If you're looking for a centralized tag-based approach to filtering and masking, see Unity Catalog attribute-based access control (ABAC). ABAC enables you to manage policies using governed tags and apply them consistently across many tables.

Before you begin

To add row filters and column masks to tables, you must have:

You must also meet the following requirements:

  • To assign a function that adds row filters or column masks to a table, you must have the EXECUTE privilege on the function, USE SCHEMA on the schema, and USE CATALOG on the parent catalog.
  • If you are adding filters or masks when you create a new table, you must have the CREATE TABLE privilege on the schema.
  • If you are adding filters or masks to an existing table, you must be the table owner or have the MANAGE privilege on the table.

To access a table that has row filters or column masks, your compute resource must meet one of these requirements:

  • A SQL warehouse.
  • Standard access mode (formerly shared access mode) on Databricks Runtime 12.2 LTS or above.
  • Dedicated access mode (formerly single user access mode) on Databricks Runtime 15.4 LTS or above.

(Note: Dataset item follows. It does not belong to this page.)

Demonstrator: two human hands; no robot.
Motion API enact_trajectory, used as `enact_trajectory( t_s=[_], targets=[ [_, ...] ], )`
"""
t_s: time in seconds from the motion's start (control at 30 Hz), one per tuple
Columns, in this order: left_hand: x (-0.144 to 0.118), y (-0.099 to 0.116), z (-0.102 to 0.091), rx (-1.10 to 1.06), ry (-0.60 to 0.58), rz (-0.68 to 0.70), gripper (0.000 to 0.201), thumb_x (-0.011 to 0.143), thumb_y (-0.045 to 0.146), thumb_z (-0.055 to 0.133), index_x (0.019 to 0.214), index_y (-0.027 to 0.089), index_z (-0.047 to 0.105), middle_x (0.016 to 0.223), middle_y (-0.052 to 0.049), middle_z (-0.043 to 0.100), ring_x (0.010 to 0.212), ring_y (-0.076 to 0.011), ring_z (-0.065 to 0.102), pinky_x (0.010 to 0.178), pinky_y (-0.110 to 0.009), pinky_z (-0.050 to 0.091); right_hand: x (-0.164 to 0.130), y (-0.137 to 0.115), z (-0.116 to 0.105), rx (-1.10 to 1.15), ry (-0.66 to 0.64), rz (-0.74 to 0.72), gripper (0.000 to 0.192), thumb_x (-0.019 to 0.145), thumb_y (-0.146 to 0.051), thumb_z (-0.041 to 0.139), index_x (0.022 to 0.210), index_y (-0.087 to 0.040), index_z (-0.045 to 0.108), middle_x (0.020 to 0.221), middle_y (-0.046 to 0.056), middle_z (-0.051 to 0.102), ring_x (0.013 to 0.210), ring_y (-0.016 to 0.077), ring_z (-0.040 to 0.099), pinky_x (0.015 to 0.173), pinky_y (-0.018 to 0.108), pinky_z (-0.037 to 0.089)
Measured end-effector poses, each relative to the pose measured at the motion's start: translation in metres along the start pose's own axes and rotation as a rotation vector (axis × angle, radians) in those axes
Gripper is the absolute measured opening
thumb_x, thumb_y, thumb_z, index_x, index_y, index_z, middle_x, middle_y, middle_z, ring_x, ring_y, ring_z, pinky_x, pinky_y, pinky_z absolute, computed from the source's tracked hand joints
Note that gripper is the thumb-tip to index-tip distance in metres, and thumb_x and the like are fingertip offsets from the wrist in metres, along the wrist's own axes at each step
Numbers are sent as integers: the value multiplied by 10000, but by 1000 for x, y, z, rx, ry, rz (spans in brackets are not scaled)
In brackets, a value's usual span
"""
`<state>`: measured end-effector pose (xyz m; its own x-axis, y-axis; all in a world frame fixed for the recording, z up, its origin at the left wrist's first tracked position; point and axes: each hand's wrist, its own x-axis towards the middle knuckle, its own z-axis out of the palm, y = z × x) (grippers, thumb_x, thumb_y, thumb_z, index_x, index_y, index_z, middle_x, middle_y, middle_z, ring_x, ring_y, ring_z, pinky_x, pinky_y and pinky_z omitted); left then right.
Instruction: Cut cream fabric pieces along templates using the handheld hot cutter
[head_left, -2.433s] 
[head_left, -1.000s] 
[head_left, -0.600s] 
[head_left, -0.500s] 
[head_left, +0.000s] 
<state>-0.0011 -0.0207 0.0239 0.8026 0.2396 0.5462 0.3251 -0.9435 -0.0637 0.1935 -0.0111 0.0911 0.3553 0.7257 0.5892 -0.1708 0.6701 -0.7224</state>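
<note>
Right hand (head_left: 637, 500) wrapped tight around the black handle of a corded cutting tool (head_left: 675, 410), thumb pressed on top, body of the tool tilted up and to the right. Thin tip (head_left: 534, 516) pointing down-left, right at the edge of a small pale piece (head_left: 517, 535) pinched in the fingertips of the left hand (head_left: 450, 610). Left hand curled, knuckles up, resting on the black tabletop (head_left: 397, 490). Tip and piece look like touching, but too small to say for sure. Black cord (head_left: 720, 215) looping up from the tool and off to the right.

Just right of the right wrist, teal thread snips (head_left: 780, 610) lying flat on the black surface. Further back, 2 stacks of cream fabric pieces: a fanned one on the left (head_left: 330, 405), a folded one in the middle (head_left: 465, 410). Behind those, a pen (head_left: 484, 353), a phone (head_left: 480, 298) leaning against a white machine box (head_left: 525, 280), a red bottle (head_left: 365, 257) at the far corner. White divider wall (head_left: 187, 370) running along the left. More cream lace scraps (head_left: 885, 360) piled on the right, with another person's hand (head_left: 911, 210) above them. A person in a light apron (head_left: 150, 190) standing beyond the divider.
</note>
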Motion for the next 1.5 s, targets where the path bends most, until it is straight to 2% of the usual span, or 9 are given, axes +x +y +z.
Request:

You cannot read row filters or column masks using dedicated compute on Databricks Runtime 15.3 or below.

To take advantage of the data filtering provided in Databricks Runtime 15.4 LTS and above, you must also verify that your workspace is enabled for serverless compute, because the data filtering functionality that supports row filters and column masks runs on serverless compute. You might be charged for serverless compute resources when you use compute configured as dedicated access mode to read tables that use row filters or column masks. Write operations to these tables are only supported on DBR 16.3 and above, and must use supported patterns such as MERGE INTO. See Fine-grained access control on dedicated compute.

note

Row filters and column masks are retained when replacing a table.

If you run REPLACE TABLE, any existing row filter is retained regardless of schema changes. Column masks are also retained if the new table includes columns with the same names as those that had masks in the original table. In both cases, the policies are preserved even if they are not explicitly redefined. This prevents accidental loss of data access policies.

However, if a retained policy references a column that was removed or changed, subsequent queries might fail. To resolve this, update or drop the policy using ALTER TABLE.

Apply a row filter

To create a row filter, you write a function (UDF) to define the filter policy and then apply it to a table. Each table can have only one row filter. A row filter accepts zero or more input parameters where each input parameter binds to one column of the corresponding table.

You can apply a row filter using Catalog Explorer or SQL commands. The Catalog Explorer instructions assume that you have already created a function and registered it in Unity Catalog. The SQL instructions include examples of creating a row filter function and applying it to a table.

note

If you're using Lakeflow Declarative Pipelines, you can use the Lakeflow Declarative Pipelines Python API to create streaming tables or materialized views that use row filters and column masks. See Publish tables with row filters and column masks.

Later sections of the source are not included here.